This time a national consensus for fundamental change has not yet formed, and the House Democrats look timid by comparison. But they have chosen a reality-based strategy that offers practical promises over big ideas. Their campaign theme, "A New Direction for America," does not embrace big-spending goals like universal healthcare (the votes aren't there yet). But it does promise action on bread-and-butter liberal legislation Democrats feel certain they can pass, at least in the House, and these issues speak to the everyday concerns of ordinary people.
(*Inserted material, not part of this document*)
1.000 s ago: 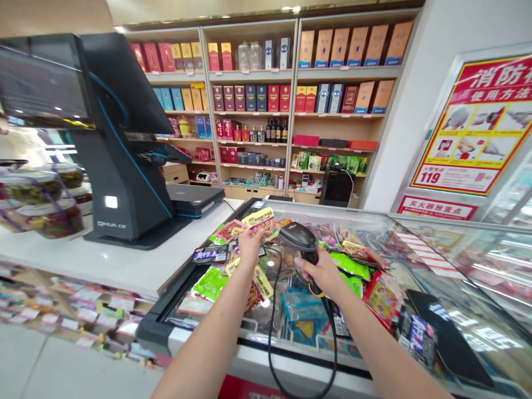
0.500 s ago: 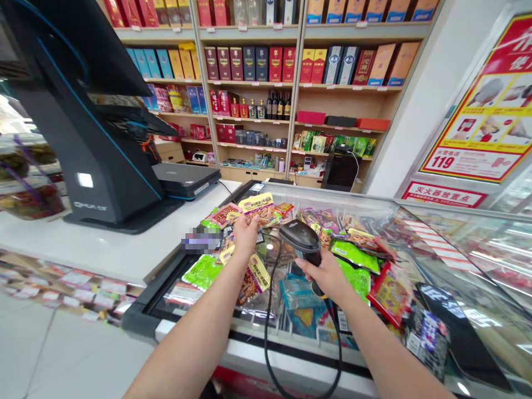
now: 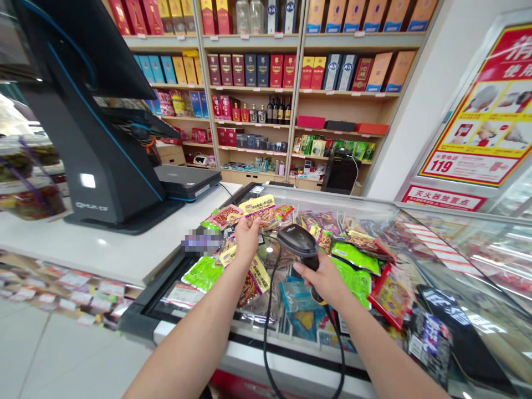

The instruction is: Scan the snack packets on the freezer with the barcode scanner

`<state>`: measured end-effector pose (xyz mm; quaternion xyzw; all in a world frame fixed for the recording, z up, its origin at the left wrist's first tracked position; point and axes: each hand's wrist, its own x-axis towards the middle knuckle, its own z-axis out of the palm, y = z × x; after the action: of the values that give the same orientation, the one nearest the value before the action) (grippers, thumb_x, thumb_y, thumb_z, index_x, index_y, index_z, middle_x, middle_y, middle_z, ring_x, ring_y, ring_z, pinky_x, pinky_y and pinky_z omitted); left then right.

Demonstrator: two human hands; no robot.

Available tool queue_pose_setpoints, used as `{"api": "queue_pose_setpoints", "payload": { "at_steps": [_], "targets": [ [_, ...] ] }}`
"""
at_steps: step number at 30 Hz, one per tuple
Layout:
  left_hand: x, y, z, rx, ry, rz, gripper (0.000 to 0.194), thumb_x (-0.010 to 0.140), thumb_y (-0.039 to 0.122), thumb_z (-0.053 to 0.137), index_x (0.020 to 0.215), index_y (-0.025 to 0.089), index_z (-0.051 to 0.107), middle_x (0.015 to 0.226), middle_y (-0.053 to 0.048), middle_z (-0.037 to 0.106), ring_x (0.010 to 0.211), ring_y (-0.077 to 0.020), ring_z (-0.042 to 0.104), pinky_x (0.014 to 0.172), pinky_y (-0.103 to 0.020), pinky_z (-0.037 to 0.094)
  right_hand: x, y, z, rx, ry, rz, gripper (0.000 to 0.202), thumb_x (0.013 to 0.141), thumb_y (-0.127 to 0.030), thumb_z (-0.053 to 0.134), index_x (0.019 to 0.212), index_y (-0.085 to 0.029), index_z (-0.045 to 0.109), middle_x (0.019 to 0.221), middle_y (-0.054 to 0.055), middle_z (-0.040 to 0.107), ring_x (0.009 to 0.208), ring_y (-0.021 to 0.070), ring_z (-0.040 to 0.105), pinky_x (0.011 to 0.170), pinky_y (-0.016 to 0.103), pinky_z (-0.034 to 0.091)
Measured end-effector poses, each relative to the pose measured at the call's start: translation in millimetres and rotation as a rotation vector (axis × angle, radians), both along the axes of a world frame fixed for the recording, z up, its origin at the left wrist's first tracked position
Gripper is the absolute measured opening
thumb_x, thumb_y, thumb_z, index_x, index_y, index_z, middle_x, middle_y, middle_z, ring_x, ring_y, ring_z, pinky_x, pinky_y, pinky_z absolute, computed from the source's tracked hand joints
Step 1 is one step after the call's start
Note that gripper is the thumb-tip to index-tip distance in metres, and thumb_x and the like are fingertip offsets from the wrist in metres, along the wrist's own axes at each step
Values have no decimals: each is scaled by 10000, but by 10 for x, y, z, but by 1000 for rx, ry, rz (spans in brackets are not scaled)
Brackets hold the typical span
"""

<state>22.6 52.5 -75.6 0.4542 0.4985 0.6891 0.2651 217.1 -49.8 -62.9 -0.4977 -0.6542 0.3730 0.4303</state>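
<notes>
- The right hand is closed around the handle of a black barcode scanner, held above the glass-topped case.
- Left of the scanner, the left hand pinches the lower edge of a yellow-topped snack packet, fingers drawn narrow.
- That held packet is near the scanner's head, just beyond it and to its left.
- A black cable loops down below the scanner, in front of the case.
- Left of the scanner and nearer the person, a second yellow-labelled packet lies partly behind the left forearm, with a green packet to its left.
- Right of the scanner lie a large green packet, a red packet and, nearer the person, a black packet.
- Beneath the scanner, blue packaging shows at the glass; whether it lies on or under it, I cannot tell.
- Well left of the scanner, a cash register stands on the white counter.
- Far beyond the scanner, shelves hold boxes and bottles.
</notes>
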Motion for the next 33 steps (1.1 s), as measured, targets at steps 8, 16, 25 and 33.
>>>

It's not Newt Gingrich's "Contract With America," the high-visibility stunt that accompanied the Republican blowout of 1994 but produced trivial results once the GOP controlled the House. The Democrats' agenda is more cautious, but it has the virtue of being real--doable steps toward restoring the public's faith in the efficacy of government. Dems reason that this election will be won or lost not by campaign rhetoric but on how voters feel about Bush and his war and the economy. Why confuse the issue with a grandiose wish list?

About William Greider

National affairs correspondent William Greider has been a political journalist for more than thirty-five years. A former Rolling Stone and Washington Post editor, he is the author of the national bestsellers One World, Ready or Not, Secrets of the Temple, Who Will Tell The People, The Soul of Capitalism (Simon & Schuster) and, most recently, Come Home, America. more...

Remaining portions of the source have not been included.